J’ai tan ploré, versé d’larmes
Trois ruisseaux en ont coulé,
Petits ruisseaux, grand’rivière,
Trois moulins en ont tourné.

(Poésies popul. de la France,
Biblioth. nat., ms. fr. n. d. 3342.)



  1. Les doux pièrcs publiées ci-dessus sont extraites d’une série de chansons de la Vallée-Noire publiée par {{M.|Laisnel de la Salle dans l’ouvrage Souvenirs du vieux temps, le Berry ; Paris, 1902, in-12.
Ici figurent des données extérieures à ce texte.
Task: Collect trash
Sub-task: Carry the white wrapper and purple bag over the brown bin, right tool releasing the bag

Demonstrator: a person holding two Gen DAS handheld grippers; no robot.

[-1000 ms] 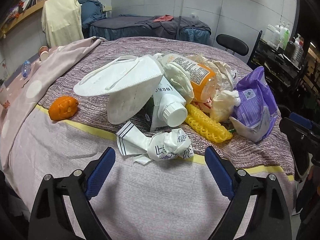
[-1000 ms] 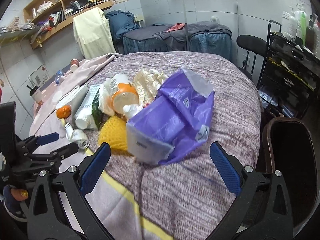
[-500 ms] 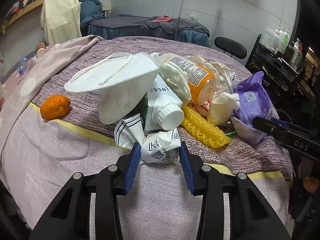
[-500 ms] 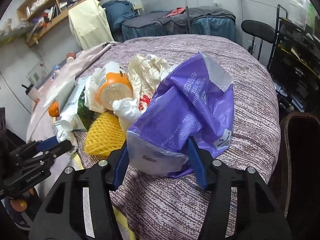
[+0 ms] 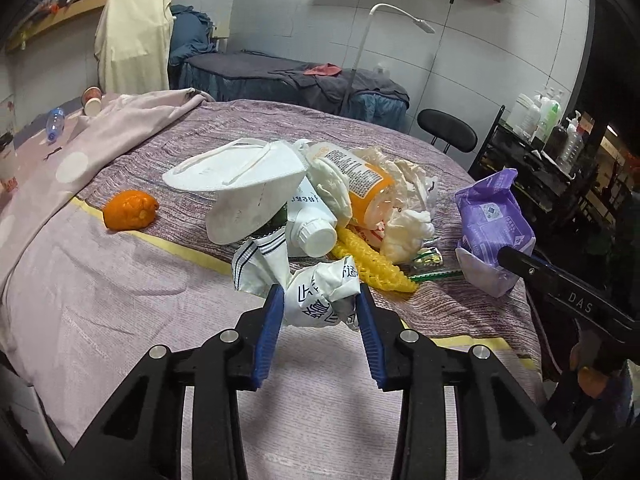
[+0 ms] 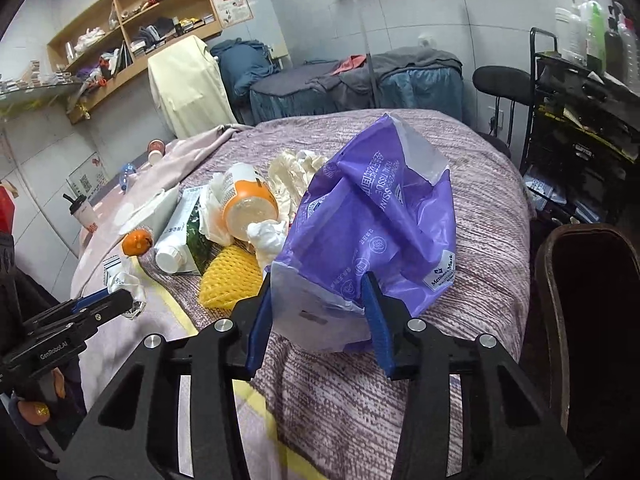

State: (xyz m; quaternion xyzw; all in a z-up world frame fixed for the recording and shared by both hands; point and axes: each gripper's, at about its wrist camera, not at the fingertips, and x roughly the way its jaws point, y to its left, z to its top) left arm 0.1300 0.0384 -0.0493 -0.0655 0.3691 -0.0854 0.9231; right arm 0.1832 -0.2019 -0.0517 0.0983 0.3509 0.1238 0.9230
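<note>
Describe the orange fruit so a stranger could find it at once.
Start at the bed with the purple striped cover and find the trash pile in its middle. Left of the white face mask, apart from the pile, lies the orange fruit. It alone sits by itself, beside the yellow stripe.

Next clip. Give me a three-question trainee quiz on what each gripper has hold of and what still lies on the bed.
1. True or false: the left gripper is shut on the crumpled white wrapper.
2. The right gripper grips: A) orange bottle B) purple tissue pack C) yellow foam net
3. Fill in: the orange fruit lies apart from the pile, on the ____.

Key: 1 true; 2 B; 3 bed.
</note>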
  2. Les deux chansons qui suivent nous ont été communiquées par M. Hugues Lapaire.
  3. Les brandons étaient des espèces de torches faites avec l’aubulon blanc. On les allumait à la tombée de la nuit, et on les promenait dans les champs pour purifier l’air et avoir de belles recoltes.